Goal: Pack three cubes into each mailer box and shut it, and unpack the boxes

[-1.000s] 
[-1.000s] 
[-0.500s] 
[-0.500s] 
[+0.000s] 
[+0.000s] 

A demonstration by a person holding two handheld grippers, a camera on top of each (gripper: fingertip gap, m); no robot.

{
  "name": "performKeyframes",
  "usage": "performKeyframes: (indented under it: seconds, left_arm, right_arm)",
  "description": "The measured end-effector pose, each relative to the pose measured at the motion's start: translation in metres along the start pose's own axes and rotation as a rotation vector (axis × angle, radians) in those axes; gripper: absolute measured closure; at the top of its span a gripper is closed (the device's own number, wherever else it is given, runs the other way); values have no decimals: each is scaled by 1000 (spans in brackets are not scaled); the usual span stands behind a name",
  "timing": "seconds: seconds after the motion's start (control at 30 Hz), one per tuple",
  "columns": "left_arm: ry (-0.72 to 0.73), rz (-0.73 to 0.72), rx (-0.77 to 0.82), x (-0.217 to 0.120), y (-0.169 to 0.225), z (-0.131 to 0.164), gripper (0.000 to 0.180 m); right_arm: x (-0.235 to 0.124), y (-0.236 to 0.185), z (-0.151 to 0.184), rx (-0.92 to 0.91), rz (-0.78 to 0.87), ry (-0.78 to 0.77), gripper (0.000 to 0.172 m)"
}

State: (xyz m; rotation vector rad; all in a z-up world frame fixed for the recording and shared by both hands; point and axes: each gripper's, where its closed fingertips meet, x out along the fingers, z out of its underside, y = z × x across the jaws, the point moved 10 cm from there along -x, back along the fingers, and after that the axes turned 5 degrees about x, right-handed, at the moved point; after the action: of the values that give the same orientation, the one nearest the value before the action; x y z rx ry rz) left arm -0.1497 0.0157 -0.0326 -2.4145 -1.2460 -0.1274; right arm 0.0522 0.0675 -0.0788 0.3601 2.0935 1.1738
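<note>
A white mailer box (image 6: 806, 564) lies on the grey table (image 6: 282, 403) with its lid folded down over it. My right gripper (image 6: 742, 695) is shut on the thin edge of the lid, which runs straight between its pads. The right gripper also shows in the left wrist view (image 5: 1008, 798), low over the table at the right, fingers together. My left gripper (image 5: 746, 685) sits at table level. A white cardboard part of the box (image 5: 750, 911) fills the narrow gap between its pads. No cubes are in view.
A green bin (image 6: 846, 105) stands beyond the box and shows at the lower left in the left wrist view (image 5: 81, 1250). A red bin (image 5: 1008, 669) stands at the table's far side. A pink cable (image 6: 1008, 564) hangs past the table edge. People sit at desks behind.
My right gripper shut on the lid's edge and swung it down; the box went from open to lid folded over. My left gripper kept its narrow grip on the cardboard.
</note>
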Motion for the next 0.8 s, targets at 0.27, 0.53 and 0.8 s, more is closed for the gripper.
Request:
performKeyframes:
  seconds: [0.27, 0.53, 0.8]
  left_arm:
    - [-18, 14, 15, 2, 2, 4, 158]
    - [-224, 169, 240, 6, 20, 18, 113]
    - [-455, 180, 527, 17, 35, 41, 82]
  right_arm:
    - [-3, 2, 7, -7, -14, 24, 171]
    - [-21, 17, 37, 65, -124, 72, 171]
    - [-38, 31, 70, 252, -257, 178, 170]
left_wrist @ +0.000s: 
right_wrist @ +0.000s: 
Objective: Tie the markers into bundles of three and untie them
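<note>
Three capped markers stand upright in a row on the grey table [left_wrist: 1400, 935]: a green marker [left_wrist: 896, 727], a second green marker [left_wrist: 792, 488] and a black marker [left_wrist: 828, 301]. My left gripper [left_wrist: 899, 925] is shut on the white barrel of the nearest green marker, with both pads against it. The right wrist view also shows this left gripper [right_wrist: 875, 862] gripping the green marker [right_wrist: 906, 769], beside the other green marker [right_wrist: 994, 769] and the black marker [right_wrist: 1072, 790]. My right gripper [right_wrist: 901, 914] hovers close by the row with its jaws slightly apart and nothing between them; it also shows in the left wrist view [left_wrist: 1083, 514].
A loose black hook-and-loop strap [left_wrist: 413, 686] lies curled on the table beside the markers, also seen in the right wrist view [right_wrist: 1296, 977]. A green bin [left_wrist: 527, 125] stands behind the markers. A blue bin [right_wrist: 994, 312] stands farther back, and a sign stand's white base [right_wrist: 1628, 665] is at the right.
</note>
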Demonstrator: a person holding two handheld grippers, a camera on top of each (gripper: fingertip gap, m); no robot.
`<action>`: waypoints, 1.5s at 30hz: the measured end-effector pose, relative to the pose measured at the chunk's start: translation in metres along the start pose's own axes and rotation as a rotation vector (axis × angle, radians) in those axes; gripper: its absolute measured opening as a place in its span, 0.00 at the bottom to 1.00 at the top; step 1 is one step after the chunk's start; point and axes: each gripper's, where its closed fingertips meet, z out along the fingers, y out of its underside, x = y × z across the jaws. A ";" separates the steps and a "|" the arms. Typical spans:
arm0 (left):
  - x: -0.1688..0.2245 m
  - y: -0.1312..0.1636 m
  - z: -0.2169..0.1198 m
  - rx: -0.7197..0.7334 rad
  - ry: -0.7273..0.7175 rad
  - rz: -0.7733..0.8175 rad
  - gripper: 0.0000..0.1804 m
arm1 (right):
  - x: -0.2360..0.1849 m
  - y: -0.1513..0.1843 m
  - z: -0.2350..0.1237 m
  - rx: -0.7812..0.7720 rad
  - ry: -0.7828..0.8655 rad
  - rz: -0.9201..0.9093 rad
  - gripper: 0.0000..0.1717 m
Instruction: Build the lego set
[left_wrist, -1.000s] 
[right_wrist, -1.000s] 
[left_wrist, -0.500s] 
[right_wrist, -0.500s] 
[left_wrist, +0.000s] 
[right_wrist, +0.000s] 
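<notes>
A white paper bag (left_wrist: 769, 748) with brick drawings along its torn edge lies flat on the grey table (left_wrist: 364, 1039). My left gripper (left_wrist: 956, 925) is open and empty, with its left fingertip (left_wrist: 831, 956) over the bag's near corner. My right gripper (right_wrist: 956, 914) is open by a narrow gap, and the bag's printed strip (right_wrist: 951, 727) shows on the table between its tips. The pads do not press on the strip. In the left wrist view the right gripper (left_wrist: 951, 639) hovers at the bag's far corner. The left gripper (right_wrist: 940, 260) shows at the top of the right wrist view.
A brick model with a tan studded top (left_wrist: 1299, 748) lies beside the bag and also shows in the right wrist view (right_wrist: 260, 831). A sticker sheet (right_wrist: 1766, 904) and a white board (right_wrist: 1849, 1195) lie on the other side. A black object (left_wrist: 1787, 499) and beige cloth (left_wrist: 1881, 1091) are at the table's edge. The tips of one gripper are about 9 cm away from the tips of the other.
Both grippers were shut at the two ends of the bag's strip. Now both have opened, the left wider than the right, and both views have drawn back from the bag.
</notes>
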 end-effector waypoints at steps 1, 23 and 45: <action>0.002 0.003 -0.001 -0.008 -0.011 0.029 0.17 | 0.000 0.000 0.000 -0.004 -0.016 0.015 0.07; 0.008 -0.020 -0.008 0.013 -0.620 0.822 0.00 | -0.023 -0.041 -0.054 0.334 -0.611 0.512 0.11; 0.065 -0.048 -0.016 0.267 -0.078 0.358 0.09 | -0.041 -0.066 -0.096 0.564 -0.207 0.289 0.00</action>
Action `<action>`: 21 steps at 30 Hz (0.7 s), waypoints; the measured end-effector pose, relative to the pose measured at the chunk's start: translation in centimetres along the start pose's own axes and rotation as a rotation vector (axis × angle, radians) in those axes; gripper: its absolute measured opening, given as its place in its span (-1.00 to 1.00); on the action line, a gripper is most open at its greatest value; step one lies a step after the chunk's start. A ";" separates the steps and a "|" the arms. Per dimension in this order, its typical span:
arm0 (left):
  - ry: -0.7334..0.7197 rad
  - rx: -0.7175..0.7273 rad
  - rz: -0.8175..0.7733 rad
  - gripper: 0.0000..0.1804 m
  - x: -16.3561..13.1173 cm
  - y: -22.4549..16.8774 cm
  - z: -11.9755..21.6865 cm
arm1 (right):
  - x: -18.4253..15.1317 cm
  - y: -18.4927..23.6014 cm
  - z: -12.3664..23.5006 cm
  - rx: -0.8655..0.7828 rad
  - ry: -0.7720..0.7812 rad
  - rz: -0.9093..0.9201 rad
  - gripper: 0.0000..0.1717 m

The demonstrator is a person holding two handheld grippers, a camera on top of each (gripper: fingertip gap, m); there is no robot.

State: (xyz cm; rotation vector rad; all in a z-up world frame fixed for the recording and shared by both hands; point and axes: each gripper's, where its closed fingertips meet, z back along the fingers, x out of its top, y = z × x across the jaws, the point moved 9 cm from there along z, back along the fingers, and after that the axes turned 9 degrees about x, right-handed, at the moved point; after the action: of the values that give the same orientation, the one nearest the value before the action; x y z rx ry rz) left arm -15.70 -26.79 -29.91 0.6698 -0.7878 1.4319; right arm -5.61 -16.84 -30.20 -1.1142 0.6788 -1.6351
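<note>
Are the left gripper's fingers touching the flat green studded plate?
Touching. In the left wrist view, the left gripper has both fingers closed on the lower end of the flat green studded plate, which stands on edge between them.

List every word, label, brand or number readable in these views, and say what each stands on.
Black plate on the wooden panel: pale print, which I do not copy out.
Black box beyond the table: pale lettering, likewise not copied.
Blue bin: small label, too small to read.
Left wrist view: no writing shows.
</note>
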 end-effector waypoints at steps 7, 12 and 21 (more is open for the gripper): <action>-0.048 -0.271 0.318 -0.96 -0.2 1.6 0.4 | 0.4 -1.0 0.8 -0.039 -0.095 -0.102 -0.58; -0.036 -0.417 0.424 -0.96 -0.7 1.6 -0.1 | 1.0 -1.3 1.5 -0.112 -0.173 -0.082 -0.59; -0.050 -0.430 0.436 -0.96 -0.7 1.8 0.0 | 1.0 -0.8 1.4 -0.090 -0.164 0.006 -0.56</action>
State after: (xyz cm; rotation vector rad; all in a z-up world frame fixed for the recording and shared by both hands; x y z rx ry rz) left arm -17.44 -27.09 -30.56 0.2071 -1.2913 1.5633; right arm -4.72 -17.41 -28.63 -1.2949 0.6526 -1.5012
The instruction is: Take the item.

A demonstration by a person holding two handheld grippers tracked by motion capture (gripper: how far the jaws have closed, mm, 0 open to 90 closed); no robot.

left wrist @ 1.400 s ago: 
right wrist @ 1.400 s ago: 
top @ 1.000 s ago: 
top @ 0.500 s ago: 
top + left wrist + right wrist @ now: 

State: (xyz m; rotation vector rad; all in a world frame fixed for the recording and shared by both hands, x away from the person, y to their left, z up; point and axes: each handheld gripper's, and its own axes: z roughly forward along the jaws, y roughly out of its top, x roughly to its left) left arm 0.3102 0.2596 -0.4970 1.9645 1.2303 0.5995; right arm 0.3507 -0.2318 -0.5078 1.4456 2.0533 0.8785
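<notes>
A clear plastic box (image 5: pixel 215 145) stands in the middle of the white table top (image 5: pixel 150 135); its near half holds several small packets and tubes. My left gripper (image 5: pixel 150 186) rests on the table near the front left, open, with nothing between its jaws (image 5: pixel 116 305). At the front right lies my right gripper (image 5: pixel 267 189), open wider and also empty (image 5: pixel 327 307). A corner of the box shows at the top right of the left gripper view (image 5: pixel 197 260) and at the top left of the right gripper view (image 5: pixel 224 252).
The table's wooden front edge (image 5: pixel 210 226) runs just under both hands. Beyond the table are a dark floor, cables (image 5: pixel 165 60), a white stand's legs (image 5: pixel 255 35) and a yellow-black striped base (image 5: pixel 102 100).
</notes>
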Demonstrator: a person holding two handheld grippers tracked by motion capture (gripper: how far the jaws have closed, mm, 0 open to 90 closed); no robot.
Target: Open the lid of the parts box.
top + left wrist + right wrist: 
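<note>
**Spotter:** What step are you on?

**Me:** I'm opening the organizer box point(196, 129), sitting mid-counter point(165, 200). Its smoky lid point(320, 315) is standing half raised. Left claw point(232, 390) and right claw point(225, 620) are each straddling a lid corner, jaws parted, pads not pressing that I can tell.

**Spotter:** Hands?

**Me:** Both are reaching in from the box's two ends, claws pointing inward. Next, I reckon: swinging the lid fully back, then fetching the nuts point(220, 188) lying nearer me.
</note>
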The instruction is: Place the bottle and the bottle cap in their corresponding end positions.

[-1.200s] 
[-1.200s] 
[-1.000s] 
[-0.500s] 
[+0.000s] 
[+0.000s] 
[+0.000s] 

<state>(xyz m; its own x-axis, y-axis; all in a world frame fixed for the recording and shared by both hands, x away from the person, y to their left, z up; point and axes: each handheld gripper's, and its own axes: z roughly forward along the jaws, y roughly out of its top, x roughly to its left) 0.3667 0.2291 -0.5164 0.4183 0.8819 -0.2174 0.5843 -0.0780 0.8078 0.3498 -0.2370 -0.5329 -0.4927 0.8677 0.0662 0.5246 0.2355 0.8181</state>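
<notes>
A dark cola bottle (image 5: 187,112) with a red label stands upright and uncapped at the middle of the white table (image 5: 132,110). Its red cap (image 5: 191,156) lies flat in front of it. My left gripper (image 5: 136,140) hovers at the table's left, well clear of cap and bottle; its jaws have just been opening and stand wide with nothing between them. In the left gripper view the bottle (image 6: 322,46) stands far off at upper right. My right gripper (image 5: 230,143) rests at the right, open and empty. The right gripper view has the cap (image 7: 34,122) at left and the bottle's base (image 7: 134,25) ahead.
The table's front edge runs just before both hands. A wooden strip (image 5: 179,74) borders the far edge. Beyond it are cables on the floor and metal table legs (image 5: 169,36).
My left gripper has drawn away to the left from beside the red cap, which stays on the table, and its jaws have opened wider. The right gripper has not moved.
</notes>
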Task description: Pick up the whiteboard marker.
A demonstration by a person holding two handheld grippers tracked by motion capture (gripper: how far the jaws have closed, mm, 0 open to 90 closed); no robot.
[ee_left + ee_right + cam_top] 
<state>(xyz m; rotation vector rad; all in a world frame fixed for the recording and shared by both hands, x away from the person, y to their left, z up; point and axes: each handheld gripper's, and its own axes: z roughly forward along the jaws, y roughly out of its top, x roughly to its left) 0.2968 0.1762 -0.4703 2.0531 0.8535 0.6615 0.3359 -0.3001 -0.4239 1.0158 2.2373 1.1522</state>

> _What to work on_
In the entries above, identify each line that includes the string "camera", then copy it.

> _Solution_
A demonstration by a person holding two handheld grippers, a camera on top of each (gripper: fingertip gap, m); no robot.
Demonstrator: a person holding two handheld grippers, a camera on top of each (gripper: fingertip gap, m); no robot.
The demonstrator is a person holding two handheld grippers, a camera on top of each (gripper: fingertip gap, m); there is no robot.

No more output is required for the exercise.